* [Required work]:
Once every line holding "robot" in the listing below has been found, give their number and nothing more.

-- Excerpted records follows --

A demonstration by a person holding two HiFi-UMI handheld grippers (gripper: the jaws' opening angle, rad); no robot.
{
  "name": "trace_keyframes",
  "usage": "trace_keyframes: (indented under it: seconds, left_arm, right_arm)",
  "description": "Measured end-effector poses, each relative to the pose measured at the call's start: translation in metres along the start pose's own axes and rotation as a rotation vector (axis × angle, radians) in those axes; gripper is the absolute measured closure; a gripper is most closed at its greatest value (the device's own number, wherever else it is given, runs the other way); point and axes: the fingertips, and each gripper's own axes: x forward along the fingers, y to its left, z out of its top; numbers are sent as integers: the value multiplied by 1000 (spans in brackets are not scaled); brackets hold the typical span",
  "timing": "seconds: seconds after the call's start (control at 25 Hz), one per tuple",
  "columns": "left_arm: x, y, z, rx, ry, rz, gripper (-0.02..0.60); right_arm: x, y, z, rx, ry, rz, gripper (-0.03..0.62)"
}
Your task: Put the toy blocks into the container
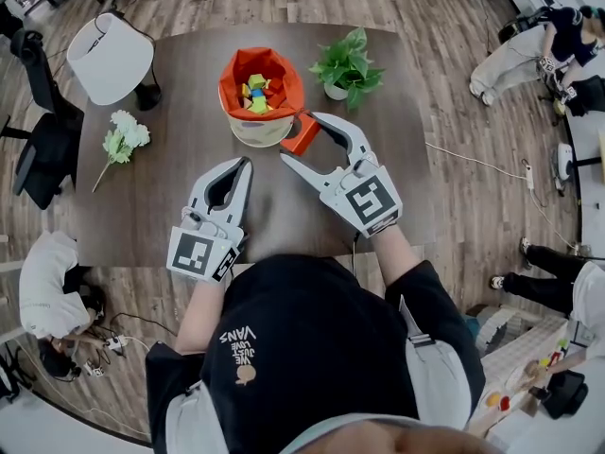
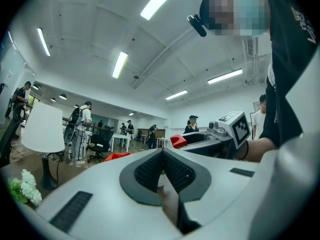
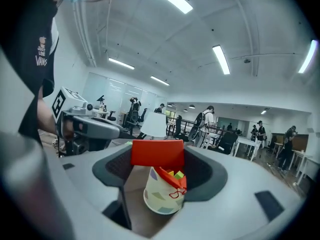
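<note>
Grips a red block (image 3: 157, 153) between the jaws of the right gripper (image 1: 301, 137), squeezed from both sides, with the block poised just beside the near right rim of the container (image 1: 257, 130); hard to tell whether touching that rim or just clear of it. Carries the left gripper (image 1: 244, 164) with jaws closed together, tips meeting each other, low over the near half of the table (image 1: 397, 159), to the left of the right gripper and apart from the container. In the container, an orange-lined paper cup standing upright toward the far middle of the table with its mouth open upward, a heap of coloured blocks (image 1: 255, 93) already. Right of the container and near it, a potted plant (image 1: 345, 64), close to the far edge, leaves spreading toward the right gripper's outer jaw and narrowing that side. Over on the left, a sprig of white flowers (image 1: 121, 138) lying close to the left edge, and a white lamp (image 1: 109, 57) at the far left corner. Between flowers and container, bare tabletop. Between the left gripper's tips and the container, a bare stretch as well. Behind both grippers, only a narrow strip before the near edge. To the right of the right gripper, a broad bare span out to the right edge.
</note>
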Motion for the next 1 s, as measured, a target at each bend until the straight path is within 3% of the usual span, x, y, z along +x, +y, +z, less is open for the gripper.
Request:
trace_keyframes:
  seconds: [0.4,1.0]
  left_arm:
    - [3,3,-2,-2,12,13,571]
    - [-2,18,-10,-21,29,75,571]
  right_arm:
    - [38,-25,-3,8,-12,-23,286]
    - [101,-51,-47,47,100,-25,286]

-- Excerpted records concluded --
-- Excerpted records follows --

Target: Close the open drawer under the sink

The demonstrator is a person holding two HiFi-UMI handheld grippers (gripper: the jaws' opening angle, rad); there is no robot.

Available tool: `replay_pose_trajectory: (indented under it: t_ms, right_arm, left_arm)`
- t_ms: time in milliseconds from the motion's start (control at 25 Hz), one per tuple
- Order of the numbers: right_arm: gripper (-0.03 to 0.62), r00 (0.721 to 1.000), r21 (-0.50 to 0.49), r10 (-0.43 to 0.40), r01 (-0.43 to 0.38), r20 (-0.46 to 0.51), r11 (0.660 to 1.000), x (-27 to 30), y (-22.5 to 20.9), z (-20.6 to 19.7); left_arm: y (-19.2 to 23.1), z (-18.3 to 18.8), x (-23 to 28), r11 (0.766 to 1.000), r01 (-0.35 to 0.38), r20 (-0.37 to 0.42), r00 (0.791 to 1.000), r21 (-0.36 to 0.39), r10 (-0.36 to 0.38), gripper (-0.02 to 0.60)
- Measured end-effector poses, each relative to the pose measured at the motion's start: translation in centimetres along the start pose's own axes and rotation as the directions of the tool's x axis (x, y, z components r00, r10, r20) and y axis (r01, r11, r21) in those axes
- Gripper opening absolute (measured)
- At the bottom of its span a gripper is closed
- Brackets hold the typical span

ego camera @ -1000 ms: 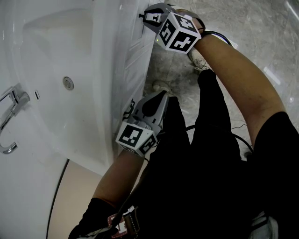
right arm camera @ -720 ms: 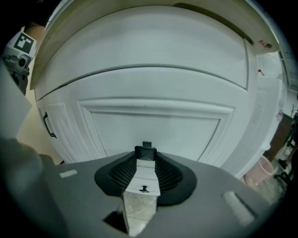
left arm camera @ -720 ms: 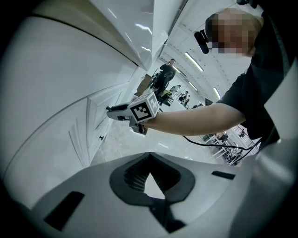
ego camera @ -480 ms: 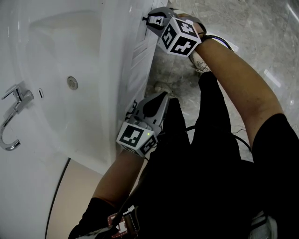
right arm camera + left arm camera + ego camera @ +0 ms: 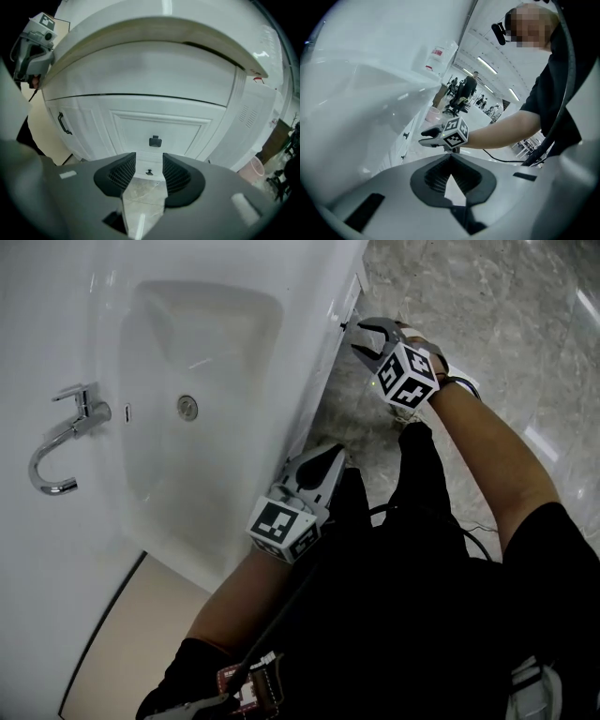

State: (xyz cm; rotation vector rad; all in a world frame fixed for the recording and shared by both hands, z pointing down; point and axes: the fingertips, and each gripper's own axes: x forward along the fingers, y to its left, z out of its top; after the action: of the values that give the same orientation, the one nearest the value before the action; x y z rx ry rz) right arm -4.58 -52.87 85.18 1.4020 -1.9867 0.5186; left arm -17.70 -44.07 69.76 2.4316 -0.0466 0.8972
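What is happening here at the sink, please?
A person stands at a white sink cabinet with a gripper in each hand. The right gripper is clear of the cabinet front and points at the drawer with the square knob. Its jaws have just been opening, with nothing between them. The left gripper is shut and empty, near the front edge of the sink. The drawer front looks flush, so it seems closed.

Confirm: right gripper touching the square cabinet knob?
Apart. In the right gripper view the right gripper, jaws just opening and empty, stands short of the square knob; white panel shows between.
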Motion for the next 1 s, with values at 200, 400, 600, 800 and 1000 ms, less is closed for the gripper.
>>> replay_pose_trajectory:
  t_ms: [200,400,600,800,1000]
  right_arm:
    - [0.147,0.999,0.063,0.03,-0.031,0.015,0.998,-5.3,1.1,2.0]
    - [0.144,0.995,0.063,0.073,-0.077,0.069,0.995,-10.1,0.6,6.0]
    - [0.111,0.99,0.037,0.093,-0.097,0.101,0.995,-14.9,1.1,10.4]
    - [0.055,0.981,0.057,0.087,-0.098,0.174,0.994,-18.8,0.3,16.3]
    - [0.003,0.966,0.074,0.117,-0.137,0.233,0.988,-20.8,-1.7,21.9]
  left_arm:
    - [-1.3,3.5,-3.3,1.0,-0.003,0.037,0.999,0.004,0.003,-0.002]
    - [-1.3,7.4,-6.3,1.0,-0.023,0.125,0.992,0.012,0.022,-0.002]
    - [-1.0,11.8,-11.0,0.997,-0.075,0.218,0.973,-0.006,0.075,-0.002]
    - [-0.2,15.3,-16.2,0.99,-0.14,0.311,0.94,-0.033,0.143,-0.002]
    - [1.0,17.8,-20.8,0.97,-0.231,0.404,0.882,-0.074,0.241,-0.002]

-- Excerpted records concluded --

* [Answer for this exercise]:
2